**What is required**
Write out each line of the entries exactly, starting at the first and finishing with the line that contains "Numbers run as".
(Data to examine)
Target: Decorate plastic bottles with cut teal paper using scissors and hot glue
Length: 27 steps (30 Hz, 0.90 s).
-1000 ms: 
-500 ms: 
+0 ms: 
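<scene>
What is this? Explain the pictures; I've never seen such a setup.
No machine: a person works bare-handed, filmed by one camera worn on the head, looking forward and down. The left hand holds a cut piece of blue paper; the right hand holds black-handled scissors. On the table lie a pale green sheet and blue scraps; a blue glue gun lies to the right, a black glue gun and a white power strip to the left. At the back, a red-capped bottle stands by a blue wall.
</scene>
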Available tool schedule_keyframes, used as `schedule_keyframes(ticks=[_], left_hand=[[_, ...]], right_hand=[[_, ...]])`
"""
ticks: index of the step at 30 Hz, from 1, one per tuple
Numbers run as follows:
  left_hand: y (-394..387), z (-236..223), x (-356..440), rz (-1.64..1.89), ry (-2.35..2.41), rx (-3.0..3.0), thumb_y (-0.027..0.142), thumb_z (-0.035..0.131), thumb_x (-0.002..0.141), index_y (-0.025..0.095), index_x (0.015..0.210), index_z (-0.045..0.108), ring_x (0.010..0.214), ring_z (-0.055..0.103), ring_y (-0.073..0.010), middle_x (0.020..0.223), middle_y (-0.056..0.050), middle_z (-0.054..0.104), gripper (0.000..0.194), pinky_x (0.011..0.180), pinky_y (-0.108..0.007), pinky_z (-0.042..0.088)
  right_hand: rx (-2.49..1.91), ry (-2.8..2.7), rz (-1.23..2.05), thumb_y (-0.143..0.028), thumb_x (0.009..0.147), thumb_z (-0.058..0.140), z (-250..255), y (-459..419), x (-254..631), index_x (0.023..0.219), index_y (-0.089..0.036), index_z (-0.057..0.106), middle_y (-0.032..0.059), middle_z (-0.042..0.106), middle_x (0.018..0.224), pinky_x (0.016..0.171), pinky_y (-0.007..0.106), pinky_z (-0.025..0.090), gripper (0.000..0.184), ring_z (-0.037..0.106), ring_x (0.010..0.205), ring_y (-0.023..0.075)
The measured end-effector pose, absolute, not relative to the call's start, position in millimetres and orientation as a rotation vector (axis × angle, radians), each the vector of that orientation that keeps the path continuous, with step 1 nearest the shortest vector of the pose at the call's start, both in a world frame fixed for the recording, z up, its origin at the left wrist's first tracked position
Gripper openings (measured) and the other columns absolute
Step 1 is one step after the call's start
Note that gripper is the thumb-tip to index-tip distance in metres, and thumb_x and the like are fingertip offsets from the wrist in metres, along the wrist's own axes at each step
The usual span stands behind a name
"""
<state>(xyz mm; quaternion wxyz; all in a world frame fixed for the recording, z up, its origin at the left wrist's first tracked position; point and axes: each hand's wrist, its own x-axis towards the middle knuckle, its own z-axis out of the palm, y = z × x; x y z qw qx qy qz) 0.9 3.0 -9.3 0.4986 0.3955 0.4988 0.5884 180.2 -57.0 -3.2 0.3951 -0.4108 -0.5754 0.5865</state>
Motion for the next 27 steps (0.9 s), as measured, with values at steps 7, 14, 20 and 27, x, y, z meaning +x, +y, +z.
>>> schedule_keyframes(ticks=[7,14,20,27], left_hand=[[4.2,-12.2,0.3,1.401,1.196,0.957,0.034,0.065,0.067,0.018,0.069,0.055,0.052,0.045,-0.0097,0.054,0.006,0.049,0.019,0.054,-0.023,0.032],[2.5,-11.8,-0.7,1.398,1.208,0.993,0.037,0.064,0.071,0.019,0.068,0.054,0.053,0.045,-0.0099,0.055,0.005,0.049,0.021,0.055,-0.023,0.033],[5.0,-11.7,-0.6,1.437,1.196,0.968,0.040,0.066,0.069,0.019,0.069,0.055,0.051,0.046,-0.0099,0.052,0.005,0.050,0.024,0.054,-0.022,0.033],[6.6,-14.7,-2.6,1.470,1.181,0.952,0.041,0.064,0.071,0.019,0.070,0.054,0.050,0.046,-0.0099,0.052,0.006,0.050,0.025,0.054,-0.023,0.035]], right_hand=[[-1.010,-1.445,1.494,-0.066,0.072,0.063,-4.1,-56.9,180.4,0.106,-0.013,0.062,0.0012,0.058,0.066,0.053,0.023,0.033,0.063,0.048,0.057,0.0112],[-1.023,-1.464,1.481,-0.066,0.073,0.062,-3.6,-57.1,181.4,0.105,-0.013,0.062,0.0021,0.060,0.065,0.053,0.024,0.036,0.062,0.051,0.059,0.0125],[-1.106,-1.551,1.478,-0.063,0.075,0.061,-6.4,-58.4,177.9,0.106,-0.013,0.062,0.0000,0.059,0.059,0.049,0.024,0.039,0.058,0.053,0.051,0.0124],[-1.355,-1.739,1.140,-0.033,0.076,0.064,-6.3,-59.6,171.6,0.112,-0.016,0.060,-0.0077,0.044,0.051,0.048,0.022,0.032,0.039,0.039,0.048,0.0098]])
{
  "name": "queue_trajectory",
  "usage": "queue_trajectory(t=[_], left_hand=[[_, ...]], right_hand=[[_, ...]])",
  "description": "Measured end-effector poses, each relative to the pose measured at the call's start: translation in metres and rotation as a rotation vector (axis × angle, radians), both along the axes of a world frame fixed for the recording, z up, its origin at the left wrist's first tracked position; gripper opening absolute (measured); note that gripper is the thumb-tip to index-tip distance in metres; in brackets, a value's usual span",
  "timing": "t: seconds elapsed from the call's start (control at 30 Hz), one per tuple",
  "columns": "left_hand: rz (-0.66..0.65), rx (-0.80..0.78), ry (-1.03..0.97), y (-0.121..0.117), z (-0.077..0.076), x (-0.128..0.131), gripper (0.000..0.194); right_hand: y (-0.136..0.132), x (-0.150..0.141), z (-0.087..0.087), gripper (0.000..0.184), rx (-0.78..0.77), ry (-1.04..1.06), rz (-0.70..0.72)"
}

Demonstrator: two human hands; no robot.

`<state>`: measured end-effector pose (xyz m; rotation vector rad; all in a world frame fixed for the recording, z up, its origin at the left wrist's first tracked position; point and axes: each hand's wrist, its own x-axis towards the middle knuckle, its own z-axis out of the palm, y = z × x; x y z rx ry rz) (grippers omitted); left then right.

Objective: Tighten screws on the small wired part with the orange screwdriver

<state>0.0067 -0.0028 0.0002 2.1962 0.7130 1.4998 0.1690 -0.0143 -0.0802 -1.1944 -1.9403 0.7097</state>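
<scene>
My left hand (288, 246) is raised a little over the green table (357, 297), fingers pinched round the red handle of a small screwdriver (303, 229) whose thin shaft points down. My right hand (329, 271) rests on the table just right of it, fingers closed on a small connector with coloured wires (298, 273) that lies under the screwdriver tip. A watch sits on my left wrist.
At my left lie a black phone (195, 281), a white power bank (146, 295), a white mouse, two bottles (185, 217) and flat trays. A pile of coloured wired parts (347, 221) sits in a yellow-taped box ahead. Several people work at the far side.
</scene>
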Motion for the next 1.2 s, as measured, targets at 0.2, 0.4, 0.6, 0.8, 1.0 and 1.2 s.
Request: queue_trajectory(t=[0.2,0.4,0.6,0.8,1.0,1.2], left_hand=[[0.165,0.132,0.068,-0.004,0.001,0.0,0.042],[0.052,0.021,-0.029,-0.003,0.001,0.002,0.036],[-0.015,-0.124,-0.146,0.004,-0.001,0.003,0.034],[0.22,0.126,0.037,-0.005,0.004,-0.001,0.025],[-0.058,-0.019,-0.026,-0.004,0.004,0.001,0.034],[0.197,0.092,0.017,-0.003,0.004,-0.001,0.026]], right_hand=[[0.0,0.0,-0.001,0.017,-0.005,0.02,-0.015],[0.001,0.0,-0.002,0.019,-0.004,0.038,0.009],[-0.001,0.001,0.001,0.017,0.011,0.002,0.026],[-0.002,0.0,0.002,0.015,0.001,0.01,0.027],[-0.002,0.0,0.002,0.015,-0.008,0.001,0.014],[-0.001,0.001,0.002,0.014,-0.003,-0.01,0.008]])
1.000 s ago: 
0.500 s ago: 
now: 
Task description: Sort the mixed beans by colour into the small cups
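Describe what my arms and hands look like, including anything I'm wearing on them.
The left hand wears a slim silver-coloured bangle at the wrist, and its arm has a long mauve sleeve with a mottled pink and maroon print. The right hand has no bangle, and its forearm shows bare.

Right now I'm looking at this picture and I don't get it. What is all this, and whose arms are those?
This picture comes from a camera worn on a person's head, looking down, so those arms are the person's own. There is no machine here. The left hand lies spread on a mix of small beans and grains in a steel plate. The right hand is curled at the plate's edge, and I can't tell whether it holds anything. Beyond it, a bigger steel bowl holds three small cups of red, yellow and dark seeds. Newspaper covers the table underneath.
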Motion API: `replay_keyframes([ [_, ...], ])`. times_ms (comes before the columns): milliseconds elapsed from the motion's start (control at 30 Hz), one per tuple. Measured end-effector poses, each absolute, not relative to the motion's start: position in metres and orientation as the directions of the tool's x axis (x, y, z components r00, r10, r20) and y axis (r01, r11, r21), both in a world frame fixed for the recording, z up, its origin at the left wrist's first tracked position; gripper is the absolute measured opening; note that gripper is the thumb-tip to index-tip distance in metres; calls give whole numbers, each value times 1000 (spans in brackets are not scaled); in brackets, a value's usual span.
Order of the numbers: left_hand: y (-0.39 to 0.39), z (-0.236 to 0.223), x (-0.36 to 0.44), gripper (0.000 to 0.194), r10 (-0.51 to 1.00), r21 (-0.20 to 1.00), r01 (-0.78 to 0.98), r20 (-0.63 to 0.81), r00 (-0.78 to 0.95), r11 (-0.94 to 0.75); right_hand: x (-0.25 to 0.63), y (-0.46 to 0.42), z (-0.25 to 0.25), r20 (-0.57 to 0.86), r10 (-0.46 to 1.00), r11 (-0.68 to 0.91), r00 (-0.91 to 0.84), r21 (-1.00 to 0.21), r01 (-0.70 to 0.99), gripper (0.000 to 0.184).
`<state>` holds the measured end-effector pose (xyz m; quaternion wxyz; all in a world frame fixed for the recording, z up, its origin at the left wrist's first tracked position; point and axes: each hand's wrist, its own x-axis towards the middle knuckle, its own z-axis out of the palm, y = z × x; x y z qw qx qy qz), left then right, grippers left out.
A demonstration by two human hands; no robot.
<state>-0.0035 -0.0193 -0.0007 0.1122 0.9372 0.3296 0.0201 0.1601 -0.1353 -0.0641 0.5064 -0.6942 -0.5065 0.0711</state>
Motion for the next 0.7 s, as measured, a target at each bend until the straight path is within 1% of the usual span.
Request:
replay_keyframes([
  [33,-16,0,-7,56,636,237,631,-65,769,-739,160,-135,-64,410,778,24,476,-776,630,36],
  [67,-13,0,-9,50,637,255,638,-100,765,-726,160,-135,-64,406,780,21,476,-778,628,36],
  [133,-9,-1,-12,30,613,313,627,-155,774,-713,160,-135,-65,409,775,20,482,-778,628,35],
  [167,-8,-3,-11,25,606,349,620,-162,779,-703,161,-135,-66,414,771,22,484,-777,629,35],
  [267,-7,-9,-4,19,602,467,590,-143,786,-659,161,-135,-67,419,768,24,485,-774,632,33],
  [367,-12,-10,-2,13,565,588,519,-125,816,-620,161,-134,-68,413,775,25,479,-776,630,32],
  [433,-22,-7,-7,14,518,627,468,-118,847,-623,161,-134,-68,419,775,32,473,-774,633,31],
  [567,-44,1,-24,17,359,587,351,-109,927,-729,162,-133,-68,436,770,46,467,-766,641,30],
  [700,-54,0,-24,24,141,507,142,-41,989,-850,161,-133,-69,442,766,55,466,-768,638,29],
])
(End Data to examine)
**Response to this exercise**
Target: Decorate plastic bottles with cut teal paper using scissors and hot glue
Length: 27 steps (30 Hz, 0.90 s).
-1000 ms: 
-500 ms: 
+0 ms: 
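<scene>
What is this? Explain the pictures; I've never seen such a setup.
No machine: a person works bare-handed, filmed by one camera worn on the head, looking forward and down. The left hand holds a cut piece of blue paper; the right hand holds black-handled scissors. On the table lie a pale green sheet and blue scraps; a blue glue gun lies to the right, a black glue gun and a white power strip to the left. At the back, a red-capped bottle stands by a blue wall.
</scene>
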Available tool schedule_keyframes, used as `schedule_keyframes(ticks=[_], left_hand=[[_, ...]], right_hand=[[_, ...]])`
"""
ticks: index of the step at 30 Hz, from 1, one per tuple
Numbers run as follows:

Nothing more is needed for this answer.